Frequently asked questions about herbicide agreements
Q: What is a low risk (simple) herbicide agreement?
These are a simpler and quicker way to get our agreement to use herbicides, in certain circumstances. They are only available to activities that meet set location criteria, and are carried out in line with the required standards. Any activity that cannot meet the low risk criteria, is considered higher risk.
Q: What is a higher risk herbicide agreement?
These are all spraying activities that cannot meet our low risk criteria. They involve using herbicide in more sensitive locations. We need to ensure suitable measures are taken to prevent pollution. Customers must send in an application for a high risk herbicide agreement. Please note: these were previously referred to as ‘Complex’ Agreements.

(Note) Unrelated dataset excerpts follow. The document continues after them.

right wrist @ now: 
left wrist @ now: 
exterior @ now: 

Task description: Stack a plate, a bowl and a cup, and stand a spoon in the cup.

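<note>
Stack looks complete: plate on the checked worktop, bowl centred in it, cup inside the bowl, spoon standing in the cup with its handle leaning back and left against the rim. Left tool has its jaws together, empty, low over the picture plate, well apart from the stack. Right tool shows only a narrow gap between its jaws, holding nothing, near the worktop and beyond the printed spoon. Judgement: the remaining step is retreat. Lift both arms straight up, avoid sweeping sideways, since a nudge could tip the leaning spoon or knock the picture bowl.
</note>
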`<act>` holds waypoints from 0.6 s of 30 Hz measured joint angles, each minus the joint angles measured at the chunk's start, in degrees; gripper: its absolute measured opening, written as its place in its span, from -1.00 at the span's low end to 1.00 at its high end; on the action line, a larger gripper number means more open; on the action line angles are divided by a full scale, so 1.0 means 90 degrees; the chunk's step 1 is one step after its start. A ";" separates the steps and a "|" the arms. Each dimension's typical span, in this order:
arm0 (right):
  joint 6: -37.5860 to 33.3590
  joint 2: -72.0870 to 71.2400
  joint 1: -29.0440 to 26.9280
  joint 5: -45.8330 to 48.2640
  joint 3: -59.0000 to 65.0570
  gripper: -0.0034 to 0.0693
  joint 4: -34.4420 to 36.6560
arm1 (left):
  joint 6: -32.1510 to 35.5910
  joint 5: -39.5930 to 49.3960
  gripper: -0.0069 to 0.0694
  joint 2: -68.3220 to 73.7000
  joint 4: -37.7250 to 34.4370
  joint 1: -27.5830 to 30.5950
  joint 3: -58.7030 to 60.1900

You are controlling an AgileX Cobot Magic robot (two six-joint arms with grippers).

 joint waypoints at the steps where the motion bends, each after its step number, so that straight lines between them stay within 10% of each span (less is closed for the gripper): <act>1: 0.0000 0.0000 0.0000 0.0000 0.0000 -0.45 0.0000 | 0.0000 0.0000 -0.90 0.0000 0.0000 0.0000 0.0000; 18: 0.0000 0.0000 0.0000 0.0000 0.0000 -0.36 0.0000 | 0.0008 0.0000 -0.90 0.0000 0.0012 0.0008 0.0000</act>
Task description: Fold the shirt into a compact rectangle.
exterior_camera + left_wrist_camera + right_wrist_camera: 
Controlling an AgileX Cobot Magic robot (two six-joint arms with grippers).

Q: Are all herbicide agreements automatic?
No. Only activities which are low risk are ‘automatically’ agreed. You must be certain that you meet the low risk location criteria and standards. If not, you still need to apply for a higher risk agreement.
Q: Does Natural Resources Wales still offer a free plant/weed identification service?
Yes. If you are not sure what the plants you want to treat, we can help. Talk to one of our officers based in your local area, to arrange sample identification. Please do not send samples to our Permit Receipt Centre or to our central address.
Q: What is a private water supply?
A private water supply is any water supply which is not provided by a water company. The source of the supply may be a spring, well, borehole or surface water (streams, lakes, etc.). A supply may serve a single dwelling, several properties or commercial or public premises.
Q: Where can I find information about private water supplies?
Local Authorities are legally required to maintain registers of private water supplies in their area. You should always check with relevant local authorities.